Esiste un elettorato favorevole al Governo in carica, visto almeno come un male minore, che non si manifesta nei sondaggi? Questo è il principale interrogativo che alimenta l’attesa sui risultati di domani. Una variabile che potrebbe condizionare, ma forse non in modo così decisivo, gli esiti successivi di cui si comincerà a discutere una volta che si conoscerà l’esito.

La possibilità che i sondaggi siano errati per questo motivo si è rivelata effettiva nelle recenti elezioni inglesi, dove Cameron alla fine ha conquistato un’inattesa maggioranza assoluta. Nel caso spagnolo, tuttavia, non è comunque in gioco la possibilità che il primo partito, come nel 2011, possa superare il 40% dei voti e, quindi, la maggioranza assoluta dei seggi. Il Partido Popular è dato primo da tutti i sondaggi, che però gli attribuiscono sin qui solo un 25% dei voti e, quindi, circa un 30% dei seggi. Se fosse presente l’effetto Cameron, il Pp potrebbe superare il 30% dei voti e avvicinarsi al 40% dei seggi: non poco, ma basterebbe per la formazione del Governo? Il sistema dei partiti si è notevolmente complicato: mentre in precedenza popolari e socialisti sommati arrivavano regolarmente all’80%, ora invece vi è un certo equilibrio tra queste due forze tradizionali e i due nuovi sfidanti nazionali (Podemos, che si posizione a sinistra del Psoe; Ciudadanos che si situa al centro). Pertanto da stasera, al di là dell’incertezza prima segnalata, ci muoveremo comunque in una terra incognita.

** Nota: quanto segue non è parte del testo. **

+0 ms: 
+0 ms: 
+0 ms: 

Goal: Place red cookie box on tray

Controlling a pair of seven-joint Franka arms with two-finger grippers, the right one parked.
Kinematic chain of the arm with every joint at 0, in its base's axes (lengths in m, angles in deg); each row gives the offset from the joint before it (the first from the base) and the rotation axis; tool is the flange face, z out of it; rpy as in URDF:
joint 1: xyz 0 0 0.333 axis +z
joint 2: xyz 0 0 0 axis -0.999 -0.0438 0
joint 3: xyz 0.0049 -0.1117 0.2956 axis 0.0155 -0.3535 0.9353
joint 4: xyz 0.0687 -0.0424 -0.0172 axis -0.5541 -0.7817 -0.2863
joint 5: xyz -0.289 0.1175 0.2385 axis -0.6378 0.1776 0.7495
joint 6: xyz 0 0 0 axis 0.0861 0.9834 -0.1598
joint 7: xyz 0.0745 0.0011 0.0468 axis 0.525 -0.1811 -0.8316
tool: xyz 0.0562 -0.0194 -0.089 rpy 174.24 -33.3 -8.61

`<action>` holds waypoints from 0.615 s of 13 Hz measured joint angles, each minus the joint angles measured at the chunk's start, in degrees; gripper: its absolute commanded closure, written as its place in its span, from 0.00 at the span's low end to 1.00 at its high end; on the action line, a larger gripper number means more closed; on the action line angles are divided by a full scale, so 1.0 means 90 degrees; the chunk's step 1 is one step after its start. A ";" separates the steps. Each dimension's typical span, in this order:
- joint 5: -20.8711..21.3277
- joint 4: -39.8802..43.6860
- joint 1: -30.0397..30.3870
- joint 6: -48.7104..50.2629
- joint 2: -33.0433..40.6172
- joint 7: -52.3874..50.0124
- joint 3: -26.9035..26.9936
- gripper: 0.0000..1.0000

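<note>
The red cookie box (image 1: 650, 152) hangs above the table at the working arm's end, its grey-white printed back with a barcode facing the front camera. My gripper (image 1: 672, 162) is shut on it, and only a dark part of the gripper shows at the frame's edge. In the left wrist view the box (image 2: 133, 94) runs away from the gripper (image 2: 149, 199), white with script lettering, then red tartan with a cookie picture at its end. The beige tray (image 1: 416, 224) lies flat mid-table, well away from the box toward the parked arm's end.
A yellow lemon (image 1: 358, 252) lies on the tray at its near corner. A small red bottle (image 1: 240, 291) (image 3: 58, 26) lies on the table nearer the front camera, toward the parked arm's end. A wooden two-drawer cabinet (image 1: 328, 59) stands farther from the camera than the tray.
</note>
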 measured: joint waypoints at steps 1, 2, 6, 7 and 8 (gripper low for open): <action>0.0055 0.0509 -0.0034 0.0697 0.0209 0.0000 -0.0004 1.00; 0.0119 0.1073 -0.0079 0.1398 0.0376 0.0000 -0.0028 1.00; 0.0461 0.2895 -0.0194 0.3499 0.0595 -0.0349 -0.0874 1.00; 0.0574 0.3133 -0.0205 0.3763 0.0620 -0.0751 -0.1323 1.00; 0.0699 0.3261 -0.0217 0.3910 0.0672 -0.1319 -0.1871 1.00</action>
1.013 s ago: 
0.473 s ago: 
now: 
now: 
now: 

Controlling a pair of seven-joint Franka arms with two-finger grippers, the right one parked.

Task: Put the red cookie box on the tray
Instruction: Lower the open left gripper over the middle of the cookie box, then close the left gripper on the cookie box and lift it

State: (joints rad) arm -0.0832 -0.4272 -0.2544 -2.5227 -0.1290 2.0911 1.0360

Quando a gennaio si riunirà la nuova Camera (si rinnova anche il Senato, che però non dà la fiducia al Governo) l’incarico per formare il Governo dovrebbe ancora spettare a Rajoy. Non è però chiaro come possa riuscire a raccogliere una maggioranza. Il quorum all’inizio è fissato alla maggioranza assoluta dei componenti; poi scende alla maggioranza relativa, ossia bisogna che i Sì battano i No, astenuti e assenti non si contano. Anche qui, però, gli ostacoli non sembrano facilmente superabili. Avere il 30 o il 40% dei seggi non sarebbe una differenza irrilevante, però Ciudadanos sembra disponibile solo a dare un’astensione, non un voto favorevole, e non si vede come i Sì possano battere i No, dato che Psoe e Podemos voterebbero comunque contro e così quasi tutti i partiti regionalisti, dato che il Pp è in assoluto il partito più centralista. A quel punto il secondo incarico potrebbe passare a Sanchez del Psoe, se risultassero confermate le previsioni secondo cui tale partito riuscirebbe ad arrivare secondo: anche in questo caso, però, ammesso e non concesso che riesca a realizzare un accordo con Podemos, non si vede come i Sì possano battere i No. Ciudadanos anche in questo scenario potrebbe solo astenersi, ma il Pp voterebbe contro e forse anche molti partiti regionalisti.

A complicare il quadro, in un Paese che dal 1978 a livello nazionale ha sempre avuto solo governi monopartitici e mai coalizioni, vi è il fatto che la distanza polemica tra popolari e socialisti è molto elevata e che quindi non appare plausibile il ricorso alla formula della grande coalizione alla tedesca. Non si può quindi escludere a priori che la Spagna sia costretta a nuove elezioni a ripetizione: se infatti trascorrono due mesi dalla prima votazione sulla fiducia senza che la Camera sia riuscita a dare il via libera a un Governo si va a uno scioglimento automatico. Insomma mentre con l’Italicum l’Italia sembra spagnolizzarsi e andare verso un Governo monopartitico, la Spagna sembra precipitare nello scenario italiano del 2013.